20. The next question that arises for our consideration is that even if it is held that accused was in possession, can it be said that the accused had a right of private defence concerning the said property and even if so, whether it had been exercised within the bounds of law. The evidence of the prosecution refers to the first incident in which deceased Ashok and P.W. 10 Vijay Kumar had received the injuries followed by another incident in which, it is alleged that Sahdev was chased by some of the accused and was thereafter, found dead in a different field, namely "Sajnakhar".

21. The eye witness account of the incident has been projected by the prosecution through the testimony of P.W. 2 Lalakram, owner of the neighbouring field, P.W. 3 Ramcharan, a servant of the deceased Sahdev, P.W. 4 Premsingh who had come to the field with deceased Ashok Tiwari and P.W. 10 Vijay Kumar, son of deceased Sahdev who had received injuries in the very incident.
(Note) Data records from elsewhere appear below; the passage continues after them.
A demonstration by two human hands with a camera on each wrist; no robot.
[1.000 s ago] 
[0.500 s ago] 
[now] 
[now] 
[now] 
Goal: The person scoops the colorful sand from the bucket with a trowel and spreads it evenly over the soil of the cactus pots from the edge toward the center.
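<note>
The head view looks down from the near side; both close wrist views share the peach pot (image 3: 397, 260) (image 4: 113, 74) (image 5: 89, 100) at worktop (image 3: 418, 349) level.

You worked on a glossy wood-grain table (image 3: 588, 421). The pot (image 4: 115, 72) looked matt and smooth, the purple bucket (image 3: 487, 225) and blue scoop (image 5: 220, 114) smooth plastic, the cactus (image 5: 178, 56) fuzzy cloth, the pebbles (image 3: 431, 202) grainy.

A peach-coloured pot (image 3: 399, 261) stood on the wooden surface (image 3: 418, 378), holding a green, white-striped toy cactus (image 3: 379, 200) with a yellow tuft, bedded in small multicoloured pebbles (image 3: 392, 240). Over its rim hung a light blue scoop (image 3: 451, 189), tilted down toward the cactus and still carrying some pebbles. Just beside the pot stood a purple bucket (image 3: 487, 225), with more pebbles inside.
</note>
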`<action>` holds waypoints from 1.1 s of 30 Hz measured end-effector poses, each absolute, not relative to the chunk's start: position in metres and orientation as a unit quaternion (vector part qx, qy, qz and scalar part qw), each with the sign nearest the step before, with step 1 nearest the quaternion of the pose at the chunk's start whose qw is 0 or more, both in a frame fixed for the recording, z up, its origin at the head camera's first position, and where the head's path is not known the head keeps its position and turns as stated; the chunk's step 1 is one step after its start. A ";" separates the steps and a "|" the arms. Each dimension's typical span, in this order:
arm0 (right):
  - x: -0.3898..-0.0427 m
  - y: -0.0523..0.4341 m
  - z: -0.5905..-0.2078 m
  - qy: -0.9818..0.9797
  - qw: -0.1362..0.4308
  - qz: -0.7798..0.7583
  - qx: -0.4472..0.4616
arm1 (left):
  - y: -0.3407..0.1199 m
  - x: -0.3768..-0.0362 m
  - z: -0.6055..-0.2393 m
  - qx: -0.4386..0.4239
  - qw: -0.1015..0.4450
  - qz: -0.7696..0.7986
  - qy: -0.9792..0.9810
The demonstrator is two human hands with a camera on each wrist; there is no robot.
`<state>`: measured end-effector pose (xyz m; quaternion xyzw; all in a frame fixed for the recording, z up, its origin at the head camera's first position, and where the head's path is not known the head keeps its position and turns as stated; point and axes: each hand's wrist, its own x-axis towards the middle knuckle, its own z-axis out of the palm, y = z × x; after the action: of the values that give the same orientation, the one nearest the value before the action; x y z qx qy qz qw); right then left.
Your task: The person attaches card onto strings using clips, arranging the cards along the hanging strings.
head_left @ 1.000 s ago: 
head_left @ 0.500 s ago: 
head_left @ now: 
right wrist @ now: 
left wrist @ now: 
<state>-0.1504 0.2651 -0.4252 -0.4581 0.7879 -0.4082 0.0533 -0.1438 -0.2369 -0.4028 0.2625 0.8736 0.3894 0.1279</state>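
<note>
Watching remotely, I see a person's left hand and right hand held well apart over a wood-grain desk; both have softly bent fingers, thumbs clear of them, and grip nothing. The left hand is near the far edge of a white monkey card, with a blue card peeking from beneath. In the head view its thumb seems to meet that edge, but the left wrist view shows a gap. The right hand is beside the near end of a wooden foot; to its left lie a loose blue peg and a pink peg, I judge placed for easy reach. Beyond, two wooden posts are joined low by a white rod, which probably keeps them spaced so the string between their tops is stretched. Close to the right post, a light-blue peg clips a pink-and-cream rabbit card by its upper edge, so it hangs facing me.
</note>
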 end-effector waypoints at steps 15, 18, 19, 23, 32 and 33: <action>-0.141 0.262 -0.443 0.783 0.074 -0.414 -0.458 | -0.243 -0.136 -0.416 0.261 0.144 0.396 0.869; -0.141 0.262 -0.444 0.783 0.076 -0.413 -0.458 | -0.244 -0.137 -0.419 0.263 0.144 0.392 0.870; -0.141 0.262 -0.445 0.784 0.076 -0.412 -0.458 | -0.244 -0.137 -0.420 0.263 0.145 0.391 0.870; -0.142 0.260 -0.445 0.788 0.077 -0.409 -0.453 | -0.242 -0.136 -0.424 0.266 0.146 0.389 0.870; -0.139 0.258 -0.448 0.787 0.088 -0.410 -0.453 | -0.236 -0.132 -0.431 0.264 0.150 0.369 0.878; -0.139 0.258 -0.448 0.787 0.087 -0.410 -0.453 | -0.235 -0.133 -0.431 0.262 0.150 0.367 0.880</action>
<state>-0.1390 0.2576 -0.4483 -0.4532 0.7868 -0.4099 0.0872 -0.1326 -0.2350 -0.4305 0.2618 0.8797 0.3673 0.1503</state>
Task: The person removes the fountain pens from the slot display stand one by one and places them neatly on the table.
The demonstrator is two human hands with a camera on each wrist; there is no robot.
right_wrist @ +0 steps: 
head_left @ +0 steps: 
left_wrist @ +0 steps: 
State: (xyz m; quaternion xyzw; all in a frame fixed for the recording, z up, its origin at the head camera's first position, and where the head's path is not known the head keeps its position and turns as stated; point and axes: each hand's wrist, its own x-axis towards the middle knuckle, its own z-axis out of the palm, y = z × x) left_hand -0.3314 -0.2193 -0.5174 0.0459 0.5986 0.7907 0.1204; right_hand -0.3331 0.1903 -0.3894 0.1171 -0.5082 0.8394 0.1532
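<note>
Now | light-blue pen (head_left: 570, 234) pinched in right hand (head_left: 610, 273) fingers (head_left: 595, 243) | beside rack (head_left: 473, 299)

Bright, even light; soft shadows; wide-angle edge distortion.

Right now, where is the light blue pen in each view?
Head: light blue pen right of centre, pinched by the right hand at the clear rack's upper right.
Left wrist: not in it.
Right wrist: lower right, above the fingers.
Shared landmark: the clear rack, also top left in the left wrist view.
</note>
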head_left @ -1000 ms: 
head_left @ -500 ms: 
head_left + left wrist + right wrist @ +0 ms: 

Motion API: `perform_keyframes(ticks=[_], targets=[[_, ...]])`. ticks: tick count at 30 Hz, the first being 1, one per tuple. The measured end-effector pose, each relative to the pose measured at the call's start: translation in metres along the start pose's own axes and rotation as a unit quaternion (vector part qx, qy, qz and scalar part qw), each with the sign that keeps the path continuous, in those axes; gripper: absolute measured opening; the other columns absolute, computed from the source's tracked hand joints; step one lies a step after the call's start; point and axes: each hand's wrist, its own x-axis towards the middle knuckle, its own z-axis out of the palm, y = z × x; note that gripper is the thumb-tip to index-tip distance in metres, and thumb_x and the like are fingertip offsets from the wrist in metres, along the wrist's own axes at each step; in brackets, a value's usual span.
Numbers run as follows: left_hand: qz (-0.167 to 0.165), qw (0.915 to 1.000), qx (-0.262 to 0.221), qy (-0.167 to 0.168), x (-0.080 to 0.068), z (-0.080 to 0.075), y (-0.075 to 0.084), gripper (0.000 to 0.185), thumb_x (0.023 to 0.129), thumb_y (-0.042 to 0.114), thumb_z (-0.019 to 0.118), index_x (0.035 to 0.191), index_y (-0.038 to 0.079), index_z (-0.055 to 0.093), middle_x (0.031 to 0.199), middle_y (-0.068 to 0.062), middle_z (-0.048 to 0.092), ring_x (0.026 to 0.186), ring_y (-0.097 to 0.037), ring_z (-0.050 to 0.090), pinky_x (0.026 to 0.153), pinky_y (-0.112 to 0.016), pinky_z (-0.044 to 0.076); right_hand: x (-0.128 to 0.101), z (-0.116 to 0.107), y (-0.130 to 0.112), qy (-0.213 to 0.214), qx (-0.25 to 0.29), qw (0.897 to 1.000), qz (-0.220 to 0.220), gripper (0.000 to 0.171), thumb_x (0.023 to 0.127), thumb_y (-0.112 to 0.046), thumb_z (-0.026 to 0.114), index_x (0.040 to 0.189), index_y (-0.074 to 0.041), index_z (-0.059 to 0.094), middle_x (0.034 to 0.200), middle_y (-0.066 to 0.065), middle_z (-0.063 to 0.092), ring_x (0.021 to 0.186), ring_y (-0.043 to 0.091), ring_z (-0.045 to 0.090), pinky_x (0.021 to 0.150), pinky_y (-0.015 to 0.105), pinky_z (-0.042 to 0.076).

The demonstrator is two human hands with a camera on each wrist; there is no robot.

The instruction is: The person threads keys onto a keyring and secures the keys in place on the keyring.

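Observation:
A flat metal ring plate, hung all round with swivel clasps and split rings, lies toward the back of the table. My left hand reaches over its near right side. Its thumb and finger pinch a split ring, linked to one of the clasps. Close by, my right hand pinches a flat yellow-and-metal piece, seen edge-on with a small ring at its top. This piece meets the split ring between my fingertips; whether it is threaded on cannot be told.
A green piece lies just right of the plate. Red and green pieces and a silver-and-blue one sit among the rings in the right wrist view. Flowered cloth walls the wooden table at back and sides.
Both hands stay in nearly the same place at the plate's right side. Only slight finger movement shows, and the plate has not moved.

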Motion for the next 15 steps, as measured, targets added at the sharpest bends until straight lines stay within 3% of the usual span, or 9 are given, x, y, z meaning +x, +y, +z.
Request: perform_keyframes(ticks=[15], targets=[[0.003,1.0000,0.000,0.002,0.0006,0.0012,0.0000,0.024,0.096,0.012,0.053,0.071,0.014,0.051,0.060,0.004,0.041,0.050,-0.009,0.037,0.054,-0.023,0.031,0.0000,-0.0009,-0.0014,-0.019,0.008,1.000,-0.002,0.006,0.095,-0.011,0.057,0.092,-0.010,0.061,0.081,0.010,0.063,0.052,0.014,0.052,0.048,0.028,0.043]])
22. P.W. 10 Vijay Kumar has deposed that on the fateful day at about seven in the morning, he along with his elder brother Ashok Kumar Tiwari, his father Sahdev, his servant Ramcharan and 5-6 instructors of Adult Education had gone to the field Khasra 435/1 known as "Brindawan Ket" for sowing operation. According to him, they had taken two ploughs and the seeds with them. While Ramcharan Kewat with one plough and the Adult Education Instructor with the other plough were ploughing the field and his father had asked his brother Ashok to bring the seeds from their other field, from the western side, accused Latel, Bhajan, Chandrabhan, Sanad, Bundaru, Gorsi, Latel's wife Gudgibai, Bhajan's wife Samatbai, Sanad's wife, Budaru's wife and accused Kalam came there. The wives of accused Govind, Kalam and Sanad were a little behind them. Accused Latel, Sanmal, Chandrabhan and Bhajan, each had a 'farsa', while others were armed with 'lathies'. Accused Latel, Bhajan and Chandrabhan then shouted that they be surrounded and cut to pieces. Thereupon Chandrabhan and Latel asked them as to why they were ploughing the field and accused Chandrabhan gave a blow with 'Tabbal which landed on his left shoulder and he fell down. He has further deposed that as he fell down, accused Bhajan gave a blow with Tabbal causing injury on his right hand. His brother Ashok Tiwari and his companion instructors rushed to the place and asked the accused persons not to beat him but he was surrounded by the accused and Bhajan struck his brother on his head with a 'Tabbal' and his brother fell down. Thereafter, accused Latel also assaulted him with a 'Tabbal' and all the other accused then surrounded him and started beating him. The instructors present on the spot implored them not to beat and finding an opportunity to escape, he along with his father ran from the place. He has further deposed that as he and his father were running, Govind had thrown a 'Tabbal' which had struck him on his right elbow and the other accused were also hurling their weapons from behind and his father was struck by one on his head. Thereafter, they went to the field of Kuttu and then to the field of Lalka, where they were given water by Lalka.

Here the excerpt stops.